When it comes to the West End, we have tended to see restricted view seats as a blessing in disguise. With judicious use of seat opinions on theatremonkey and careful selection of seats, it is possible to sacrifice the view of a small portion of the stage in return for a substantial reduction in price, and get a bit nearer the action.
However, we are starting to notice a changed attitude to restricted view seats, an attitude where audience members are expected to take the gamble, sometimes for no reduction at all. Whilst some theatres will hold off from selling potentially restricted view tickets until the staging is determined, the Gielgud was quite happy to sell us restricted view tickets for ‘The Ladykillers’, with the less-than-helpful advice that the seats were restricted view, but how restricted they can’t say yet. We won’t know until it’s too late whether our cheaper tickets were good value or not.
Elsewhere in the West End, ‘The Wizard of Oz’ caused quite a stir when it first opened, with seats in the front of the stalls causing problems due to the expansion of the stage to accommodate the much-vaunted double revolve. Shorter people and children found themselves unable to see the yellow brick road (let alone follow it) and one review hilariously described seeing a “taut” lead but no toto. In a new development, theatremonkey had to introduce a pink border to warn potential ticket buyers. Whilst the ‘danger area’ covered rows A-I, only the first two rows are lowered in price. Behind these, tickets are still top price at £65. And although the rake of the stage is reported to have been increased in May 2011, this only partially resolves the problem. A quick glance at the official booking agent for the show now reveals a whole array of different types of restricted view categories, but how many of those disappointed early customers, or should we say guinea pigs, received any compensation for their inconvenience?
But it is in the fringe theatres that the practice of bad sightlines seems to be creating real problems, and the tendency to have unreserved seating, and flexible seating plans (and the absence of a theatremonkey equivalent, of course) makes it much more difficult to know what you are going to get. This was brought home to us most dramatically in the Young Vic’s production of ‘Annie Get Your Gun’ two years ago. The seating is unreserved, but we couldn’t possibly have known that sitting on the sides of the balcony was going to result in us being unable to see large parts of the action. The reason? A swing door perfectly positioned in the middle of the stage. We have some sympathy for theatres whose seating arrangements cannot easily be changed, but in a theatre which prides itself on the flexibility of its seating arrangements, this is unforgivable. Interestingly, the mainstream reviews didn’t seem to notice it, but comments from ordinary theatre-goers and bloggers confirm that we were not alone in our plight.

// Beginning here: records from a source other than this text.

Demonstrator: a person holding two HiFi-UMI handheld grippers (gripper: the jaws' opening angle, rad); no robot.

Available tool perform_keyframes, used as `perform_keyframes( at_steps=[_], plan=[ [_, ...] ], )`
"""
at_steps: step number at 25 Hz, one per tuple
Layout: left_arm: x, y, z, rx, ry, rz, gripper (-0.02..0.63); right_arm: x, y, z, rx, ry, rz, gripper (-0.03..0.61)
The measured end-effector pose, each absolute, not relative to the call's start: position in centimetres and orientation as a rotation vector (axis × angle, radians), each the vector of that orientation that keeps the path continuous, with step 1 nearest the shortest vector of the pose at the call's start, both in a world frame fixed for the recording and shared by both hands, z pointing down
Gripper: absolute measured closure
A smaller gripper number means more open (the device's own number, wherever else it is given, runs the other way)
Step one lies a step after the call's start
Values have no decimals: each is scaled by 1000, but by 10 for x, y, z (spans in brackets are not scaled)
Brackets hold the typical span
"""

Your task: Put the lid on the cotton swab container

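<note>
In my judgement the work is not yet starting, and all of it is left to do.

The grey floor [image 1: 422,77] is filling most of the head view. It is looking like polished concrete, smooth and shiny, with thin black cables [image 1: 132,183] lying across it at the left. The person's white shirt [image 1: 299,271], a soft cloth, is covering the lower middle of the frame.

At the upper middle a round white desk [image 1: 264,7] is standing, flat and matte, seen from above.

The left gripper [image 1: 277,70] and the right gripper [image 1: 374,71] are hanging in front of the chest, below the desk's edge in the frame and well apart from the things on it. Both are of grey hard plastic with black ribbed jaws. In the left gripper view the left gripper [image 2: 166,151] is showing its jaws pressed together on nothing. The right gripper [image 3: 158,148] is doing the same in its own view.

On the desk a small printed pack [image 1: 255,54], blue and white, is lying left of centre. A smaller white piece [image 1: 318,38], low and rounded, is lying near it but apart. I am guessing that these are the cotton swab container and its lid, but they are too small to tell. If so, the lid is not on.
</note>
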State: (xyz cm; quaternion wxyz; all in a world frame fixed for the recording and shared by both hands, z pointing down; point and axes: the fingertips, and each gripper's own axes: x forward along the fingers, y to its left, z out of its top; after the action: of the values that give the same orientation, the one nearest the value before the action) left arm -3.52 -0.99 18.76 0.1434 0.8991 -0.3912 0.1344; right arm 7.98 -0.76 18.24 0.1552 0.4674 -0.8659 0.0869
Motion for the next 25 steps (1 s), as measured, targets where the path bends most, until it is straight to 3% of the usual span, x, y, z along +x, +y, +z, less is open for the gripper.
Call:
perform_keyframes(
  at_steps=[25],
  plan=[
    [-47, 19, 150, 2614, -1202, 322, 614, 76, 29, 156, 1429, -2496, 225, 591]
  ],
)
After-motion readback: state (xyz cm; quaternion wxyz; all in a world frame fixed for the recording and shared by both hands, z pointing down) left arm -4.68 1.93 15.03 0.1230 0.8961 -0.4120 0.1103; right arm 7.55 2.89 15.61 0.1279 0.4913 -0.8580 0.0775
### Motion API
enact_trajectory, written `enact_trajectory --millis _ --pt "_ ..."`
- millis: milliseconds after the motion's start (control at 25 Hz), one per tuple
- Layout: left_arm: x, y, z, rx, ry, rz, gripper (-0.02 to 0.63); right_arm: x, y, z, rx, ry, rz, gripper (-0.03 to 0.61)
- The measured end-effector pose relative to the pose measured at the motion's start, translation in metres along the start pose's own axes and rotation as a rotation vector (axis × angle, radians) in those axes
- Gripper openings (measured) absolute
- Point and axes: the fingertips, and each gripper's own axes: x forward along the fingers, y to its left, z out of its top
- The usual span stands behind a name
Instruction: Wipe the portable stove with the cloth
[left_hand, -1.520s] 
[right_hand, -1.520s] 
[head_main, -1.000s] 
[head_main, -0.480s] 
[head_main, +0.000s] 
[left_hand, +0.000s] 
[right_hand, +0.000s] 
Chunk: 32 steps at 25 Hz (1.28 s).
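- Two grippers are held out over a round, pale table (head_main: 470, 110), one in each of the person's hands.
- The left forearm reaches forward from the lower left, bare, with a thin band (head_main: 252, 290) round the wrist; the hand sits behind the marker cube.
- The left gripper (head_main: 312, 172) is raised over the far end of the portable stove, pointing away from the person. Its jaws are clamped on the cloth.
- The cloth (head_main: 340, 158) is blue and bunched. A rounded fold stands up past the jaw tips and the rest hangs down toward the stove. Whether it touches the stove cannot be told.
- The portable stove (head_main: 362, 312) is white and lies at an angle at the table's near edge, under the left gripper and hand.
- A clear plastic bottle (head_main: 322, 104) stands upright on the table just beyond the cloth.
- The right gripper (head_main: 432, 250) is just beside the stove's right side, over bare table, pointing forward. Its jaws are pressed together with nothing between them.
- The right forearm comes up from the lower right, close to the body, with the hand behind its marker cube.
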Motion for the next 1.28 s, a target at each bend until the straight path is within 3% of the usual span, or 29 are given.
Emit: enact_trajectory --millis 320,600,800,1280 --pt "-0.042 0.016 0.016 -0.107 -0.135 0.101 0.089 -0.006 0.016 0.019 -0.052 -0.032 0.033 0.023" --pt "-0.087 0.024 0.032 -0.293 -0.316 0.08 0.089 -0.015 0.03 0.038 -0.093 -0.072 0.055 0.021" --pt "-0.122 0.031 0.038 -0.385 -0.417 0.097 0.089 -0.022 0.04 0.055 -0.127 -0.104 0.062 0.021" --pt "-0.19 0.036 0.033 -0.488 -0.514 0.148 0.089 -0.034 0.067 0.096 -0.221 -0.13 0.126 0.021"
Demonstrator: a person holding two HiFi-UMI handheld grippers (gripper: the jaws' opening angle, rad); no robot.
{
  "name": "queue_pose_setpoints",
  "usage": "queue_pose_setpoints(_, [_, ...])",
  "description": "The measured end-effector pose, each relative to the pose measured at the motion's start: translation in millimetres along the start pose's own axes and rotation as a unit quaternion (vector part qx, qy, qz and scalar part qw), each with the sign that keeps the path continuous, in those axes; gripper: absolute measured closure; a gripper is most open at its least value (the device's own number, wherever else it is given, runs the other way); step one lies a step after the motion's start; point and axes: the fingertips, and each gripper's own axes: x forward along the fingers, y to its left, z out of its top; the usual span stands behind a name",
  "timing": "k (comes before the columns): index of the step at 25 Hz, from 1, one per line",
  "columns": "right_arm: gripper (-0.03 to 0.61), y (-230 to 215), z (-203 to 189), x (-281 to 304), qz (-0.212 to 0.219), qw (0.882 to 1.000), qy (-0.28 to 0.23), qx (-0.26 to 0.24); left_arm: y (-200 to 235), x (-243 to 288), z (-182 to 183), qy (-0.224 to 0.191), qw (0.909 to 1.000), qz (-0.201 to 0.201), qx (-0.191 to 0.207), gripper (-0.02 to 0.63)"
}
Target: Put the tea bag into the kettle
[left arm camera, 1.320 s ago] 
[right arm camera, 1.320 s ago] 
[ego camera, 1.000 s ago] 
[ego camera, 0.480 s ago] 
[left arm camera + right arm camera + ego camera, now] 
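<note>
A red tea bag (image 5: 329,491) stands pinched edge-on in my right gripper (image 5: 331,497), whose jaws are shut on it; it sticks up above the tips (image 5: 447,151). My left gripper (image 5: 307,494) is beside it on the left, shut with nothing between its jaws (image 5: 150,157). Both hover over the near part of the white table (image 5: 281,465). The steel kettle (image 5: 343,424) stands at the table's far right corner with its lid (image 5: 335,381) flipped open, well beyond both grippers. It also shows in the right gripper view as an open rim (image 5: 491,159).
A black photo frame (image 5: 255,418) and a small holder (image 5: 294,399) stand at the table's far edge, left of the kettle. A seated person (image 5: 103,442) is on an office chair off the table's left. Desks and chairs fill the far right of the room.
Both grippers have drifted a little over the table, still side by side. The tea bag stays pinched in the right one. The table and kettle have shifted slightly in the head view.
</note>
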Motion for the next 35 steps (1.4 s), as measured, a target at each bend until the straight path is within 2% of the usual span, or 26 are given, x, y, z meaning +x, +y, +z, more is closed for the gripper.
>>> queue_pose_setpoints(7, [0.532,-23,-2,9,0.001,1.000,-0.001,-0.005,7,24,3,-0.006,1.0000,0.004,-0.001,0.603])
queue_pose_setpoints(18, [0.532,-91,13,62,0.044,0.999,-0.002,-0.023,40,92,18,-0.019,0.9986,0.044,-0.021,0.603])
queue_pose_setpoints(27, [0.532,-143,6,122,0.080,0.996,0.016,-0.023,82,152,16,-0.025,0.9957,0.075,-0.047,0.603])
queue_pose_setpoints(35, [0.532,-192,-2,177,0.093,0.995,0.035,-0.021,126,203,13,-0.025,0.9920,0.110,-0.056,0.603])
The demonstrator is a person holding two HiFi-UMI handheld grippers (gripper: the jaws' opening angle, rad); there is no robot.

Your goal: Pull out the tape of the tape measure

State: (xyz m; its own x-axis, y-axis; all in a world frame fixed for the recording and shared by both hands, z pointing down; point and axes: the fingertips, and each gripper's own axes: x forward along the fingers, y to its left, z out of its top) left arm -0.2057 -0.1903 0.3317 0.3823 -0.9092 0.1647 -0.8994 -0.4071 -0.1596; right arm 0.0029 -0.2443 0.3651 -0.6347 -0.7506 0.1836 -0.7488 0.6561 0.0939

For the forthcoming production of Hamlet, the Young Vic are playing it a lot safer. Obviously, they are not going to miss the opportunity to get ticket revenue well in advance, but at least they assured ticket-buyers that tickets would be allocated first-come first served once plans had been finalised. Inexplicably, we then received an email much later asking if we would like to downgrade our £29.50 ticket. We opted not to, and would imagine that many others would consider £29.50 to see Michael Sheen in a small space an absolute bargain. But what happens if all or most of the ticket-buyers opt to keep their top price tickets? Will this influence the seating arrangement yet again? Or will it just mean that late buyers will pay top price for a lower quality seat? As the show is more or less sold out we will never know for sure. Admirable as it may be to give audiences the opportunity to pay less for a ticket, one can’t help wondering what the motivation was behind this and why they would find themselves unable to organise a seating layout that gave everyone an excellent view.
When it came to our recent excursion to see ‘Road Show’ at the Menier Chocolate Factory, the issue of restricted view seating become a mystery wrapped in an enigma. We are not unfamiliar with productions ‘in the round’ but this was the first time we could recall seeing a production with a ‘traverse’ seating arrangement (audience seated on either side of the stage). According to wikipedia, the traverse stage is popular for fashion shows and is a good way of highlighting conflict. Well in this case it was certainly the start of a conflict – with the Menier box office. In the case of ‘Road Show’, you might hope to see at least 50% of what was going on, but thanks to some really skilful directing, there were times when actors performed to tiny sections of the audience, or even to blank walls. If there was some dramatic effect that this was meant to achieve, we missed it. Unless it was complete alienation from the action (well we know Sondheim is known for being emotionally detached but this is ridiculous). Had that been the extent of the damage, we would have left it at that. But our particular situation was exacerbated by a good old-fashioned pillar in front of our seats. Our complaint met with the standard response ‘no-one has complained about that seat’ (although it was revealed that a number of complaints had been received for other seats), whilst informing us that if they designated our seat restricted view, they would have to do the same for nearly half the house. We did push the issue, but the theatre were not going to budge, and although they offered free tickets for another night as a gesture of good will, we never got an explanation of how the theatre had decided that sitting behind a pillar does not constitute a restricted view.
A West End theatre with fixed seating would not have got away with this because by law they have to indicate that a seat is restricted and this can easily be checked. But for theatre where each show has a new seating configuration, and runs are short, the issue is unlikely to be taken very far. As for the Menier, the evidence has literally been destroyed, and with it our confidence in the venue.